In one of the most unusual spring planting periods in Amalgamated's history, the company has no tally of what beets are being planted where.
Del Traveler, assistant to the vice president of agriculture for the company, said it won't be until May 15 before the company has a good handle on this year's planting.
What has thrown things into the air is the Idaho Power Company power buyback. Many high-lift pump irrigators have chosen to forego using power to pump this summer in lieu of a per kWh payment.
Beet growers, still obligated for contracted acres-or to pay the company's assessment anyway-have moved their beets.
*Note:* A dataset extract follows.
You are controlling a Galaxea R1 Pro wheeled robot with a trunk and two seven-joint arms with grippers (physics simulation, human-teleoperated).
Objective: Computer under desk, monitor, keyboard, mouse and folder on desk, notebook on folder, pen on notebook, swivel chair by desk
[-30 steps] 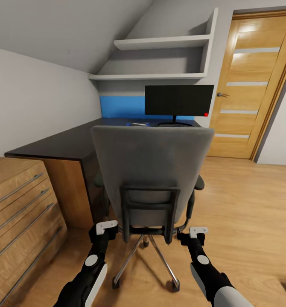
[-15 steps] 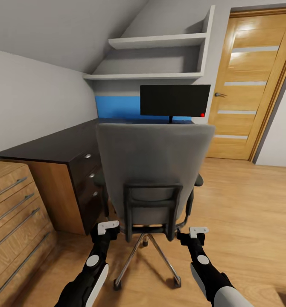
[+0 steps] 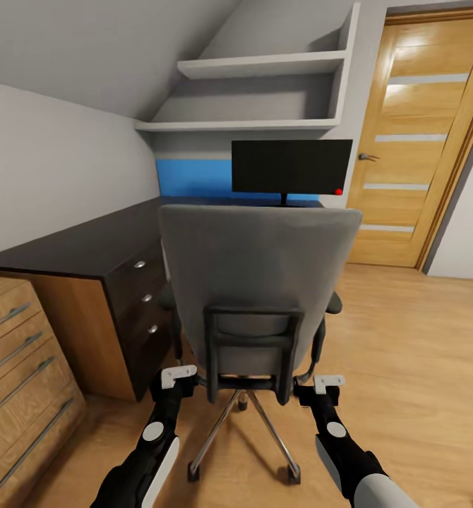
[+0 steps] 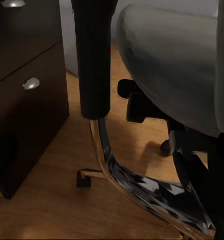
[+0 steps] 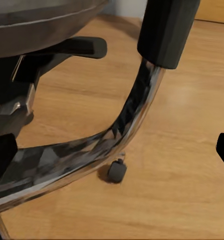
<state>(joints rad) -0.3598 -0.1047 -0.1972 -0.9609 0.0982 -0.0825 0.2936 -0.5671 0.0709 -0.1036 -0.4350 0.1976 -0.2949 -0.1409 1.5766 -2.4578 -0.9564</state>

Most of the beets moved include those around the Snake River from Twin Falls west to Mountain Home.
Traveler says many acres have been placed in the Magic Valley, some in eastern Idaho, and he is unsure of rumors that some have been moved into Oregon.
Acreage will be down a little, Traveler says, because of the power buy back and because of the acreage movement. Many acres have been contracted grower-to-grower with growers paying other growers to grow for them. Traveler says because the co-op allows this, it won't be until after all planting is done by the deadline of May 15 that the company can get a handle on it.
Traveler said the company has changed its haul-back charge this year to a freight-neutral plan. Instead of the company splitting the haul to the factory, the grower must pay for his own haul this year to justify the movement of beets outside traditional growing areas.
On a disappointing note, Traveler confirmed that nearly 6,000 acres of beets in the Nampa, ID, area were frozen on the morning of April 9 and had to be replanted.